US Navy Seals Cover-Up Death And Torture Of Afghan Civilian “Suspects”



Afghan prisoners were bound, and while they were helpless three Navy SEALs and their Afghan Local Police trainees would drop heavy rocks onto their chests- this account comes from eye witnesses (fellow soldiers) who also say that the SEALs would stand on the detainees’ heads, kick them, hit them with antennas and riffle butts and pour water onto their faces.

One prisoner would die from this treatment.

Hours before the incident, a bomb was detonated at a checkpoint manned by the Afghan Local Police- men who were being trained by the SEALs. One Afghan Police trainee would die from the blast.

afghan police
This is a picture of the Afghan Local Police, by the way

The Afghan Local Police (the militias of Afghanistan are often as cruel as the Taliban, and have used their power to steal, extort and kill) were in a vengeful mood and rounded up six or more “suspects” from a village market in Kalach. The men (three itinerant scrap merchants and a few villagers) were escorted to an American outpost, beaten en route.

Instead of stopping the unwarranted abuse, men from SEAL Team 2 decided to join in: one “jump-kicked this guy kneeling on the ground,” according to Army medic Specialist David Walker. Two other SEALS would also take part in the sordid affair. The trainees and their mentors would together (talk about hands-on teaching; bet the Police learned all about the ideals that made America great) torture the detainees senseless, leading to the death of one man.

Four American soldiers who were working with the SEALs bore witness to the beatings, and a Navy criminal investigation would find that two Navy support personnel and one Afghan Police officer had also witnessed the cruelty.

Nonetheless, in a closed disciplinary process, SEAL command would clear Team 2 of wrongdoing- they would also ignore a Navy lawyer’s recommendation that the three face assault charges, and did not court martial the assailants.

In fact, for their exemplary instruction of the local police, two of them and their lieutenant have been promoted.

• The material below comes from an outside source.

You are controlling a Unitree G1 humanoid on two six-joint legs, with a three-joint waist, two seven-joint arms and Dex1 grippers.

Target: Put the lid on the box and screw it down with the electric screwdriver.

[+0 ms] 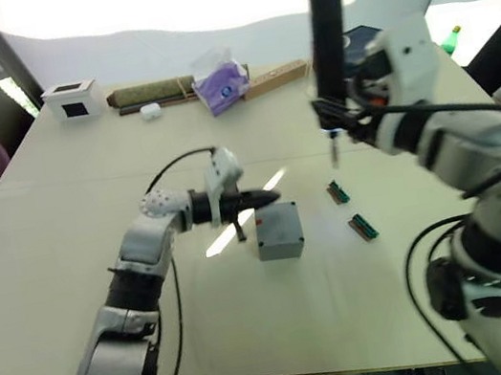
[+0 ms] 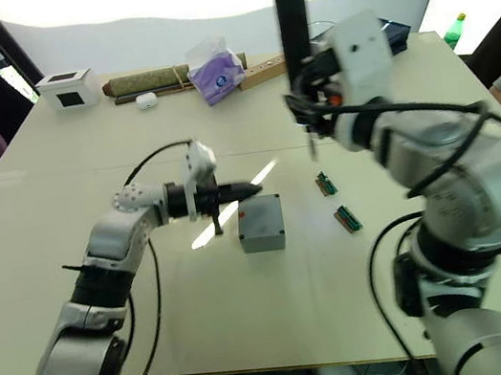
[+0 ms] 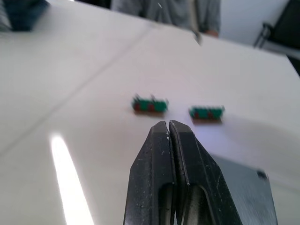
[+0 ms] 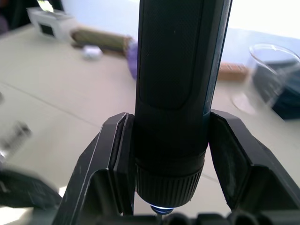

Assadullah, left, an Afghan who was interrogated in May 2012 by Navy SEALs and Afghan police militiamen, and Abdul Aziz, whose brother died after the questioning. The two were photographed in Kabul in August 2014. Credit Andrea Bruce for The New York Times

“It just comes down to what’s wrong and what’s right,” Specialist Walker said in a recent interview. “You can’t squint hard enough to make this gray.”

This wasn’t just an isolated incident, a sudden misfiring of a synapse in a SEAL’s brain; some of the SEALs had thrown grenades over the base walls, fired high-calibre guns at passing vehicles, struck children in the face with slingshot-flung hard candy… all in the name of fun.

The abuse of prisoners is considered to be one of the most serious offences an American service member could commit, and military justice experts have reported to The Times hat it was not just for SEAL command to treat the incident as an internal disciplinary matter. Instead, they should have referred the case for an article 32 review to be considered for a court-martial.

“It’s unfathomable,” said Donald J. Guter, who is a retired rear admiral. He is also a former judge advocate general of the Navy, and was in charge of all its lawyers. “It really does look like this was intended just to bury this.”

Navy officials however have defended the actions of the SEAL captain, who apparently had the authority to judge the matter as he wished.

Captain Robert E. Smith, who was in charge of the SEALS at the time, said in a statement that conflicting statements from the Army and Navy witnesses “did not give me enough confidence in their overall accuracy to hold the accused accountable for assaults or abuse, or warrant Article 32 proceedings.” Also, he said that the SEALS had denied their involvement in the abuse.

While the SEAL training program were ostentatiously designed to create a warmer relationship between Afghan civilians and the US troops, there is no doubt that this episode and the American “justice” system only caused the rift between the two to widen further.

As Hajji Ahmad Khan Muslim Gizabe, a prominent elder in Kalach would say, the Police “were like dogs, and the Americans were the masters,” said  “The masters would follow behind the dogs, telling them what to do.”